Bone has been getting a lot of praise and attention for a number of years now. I started reading it back in the beginning and then stopped, as I realized I might as well just wait for the collected books. Years later there is one book for the whole series. It is massive, over 1300 pages, possibly the largest single comic ever published. Currently it is also being republished in a colorized version by Scholastic Books (which tells you it’s being directed at children).
Some literature for children can certainly be seen as for the adult reader too (for instance Alice in Wonderland) though in many cases only on a simple entertainment level (those books about the kid wizard perhaps). Bone is a fantasy adventure story about three “Bones”–odd, big-nosed creatures that look like a Disney character shorn of any recognizable animal identity, a kind of base-level cartoon model. The Bone cousins are run out of their home and end up in a valley where humans, rat creatures (having very little similarities to actual rats), dragons, and various talking animals live. A pretty basic fantasy scenario follows with hidden princesses, talkative bad guys, dark menacing forces, wars, secret powers, hidden dungeons, etc. And of course the happy ending.

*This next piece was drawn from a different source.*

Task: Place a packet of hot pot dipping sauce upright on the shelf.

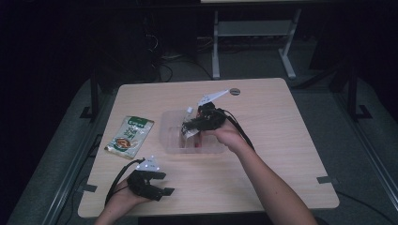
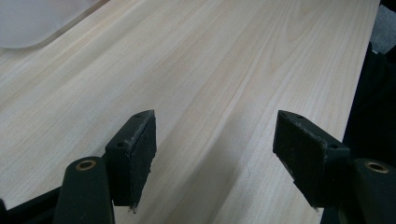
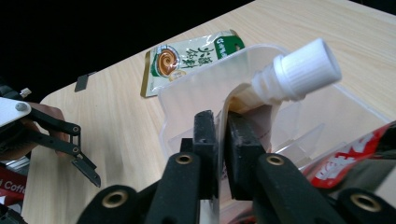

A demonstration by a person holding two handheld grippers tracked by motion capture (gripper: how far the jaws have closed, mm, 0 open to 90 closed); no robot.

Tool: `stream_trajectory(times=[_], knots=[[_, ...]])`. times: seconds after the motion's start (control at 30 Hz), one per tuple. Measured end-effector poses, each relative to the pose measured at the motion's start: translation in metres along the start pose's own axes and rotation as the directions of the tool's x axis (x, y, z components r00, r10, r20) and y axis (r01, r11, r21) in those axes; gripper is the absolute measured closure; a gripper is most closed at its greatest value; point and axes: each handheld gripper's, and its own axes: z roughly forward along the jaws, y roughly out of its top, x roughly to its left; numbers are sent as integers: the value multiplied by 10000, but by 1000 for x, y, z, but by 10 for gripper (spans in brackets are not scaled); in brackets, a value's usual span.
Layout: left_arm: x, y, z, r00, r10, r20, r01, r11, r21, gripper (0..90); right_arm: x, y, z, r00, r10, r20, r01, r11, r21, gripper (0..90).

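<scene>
1. While the right hand-held gripper [image 3: 223, 122] pinches a spouted pouch [image 3: 261, 100] by its flat edge over the clear tray [image 3: 196, 93] at mid-frame, its jaws look clamped on the film.
2. That pouch seems light, soft and slippery; gripping below the stiff white cap [image 3: 306, 67] looks safest.
3. At lower left, the left hand-held gripper [image 1: 157, 183] hangs apart, empty.
4. A green packet [image 1: 130, 136] lies on the pale wooden surface [image 1: 277, 140]; the room is dark.

Both grippers black: left gripper [image 1: 162, 183], right gripper [image 1: 190, 126]. Brass-ringed pivots, rough dark pads on fingers [image 2: 140, 154], grey three-cornered top plates, trailing black cables. Forearms bare.
</scene>
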Motion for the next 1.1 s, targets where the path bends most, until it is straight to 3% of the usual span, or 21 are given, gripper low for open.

Is it for adults? Hard to say. It’s an enjoyable read. I plowed through the 1300 pages wanting to know what happens next, but in the end I felt let down by a lot of it. Like much children’s literature everything resolved too easily without any real consequences, and far too many fantasy tropes were used, unaltered and uninterestingly. For instance much is made by way of the character’s talk of dreams and a mysterious dream power, yet, in the end nothing really comes of it.
The main “bad guys” seem intelligent (they talk) and some of them are even given some personality and even friendliness, yet for the most part they remain faceless voiceless hordes to kill and be killed. While there is evidence that they are not inherently evil (courtesy of the differentiated ones), the implication is never investigated and they remain one dimensional.
Smith’s art is cartoony and obviously influenced by Disney style, which he does extremely well. The drawings are dynamic, well laid-out, and surprisingly consistent over the course of many years’ work. Interestingly I found the drawings most powerful in the night scenes. Larger areas of black and shadow added a power and weight to the work that was otherwise missing (perhaps not so evident if the work were in color). Maybe my whole complaint rests in the lack of these darker areas, visually and thematically.
No question, Bone is an important comics work, but in my mind, it is one for the children, or for adults who want a world where love is simple and chaste, death is rare, and problems are easily solved with a little tenacity and the help of mysterious powers. I don’t have many comics I’d recommend for a child (I don’t know many children anyway), but I’d pass this on to one (though the new color editions would probably delight a bit more as people seem to balk at old black and white).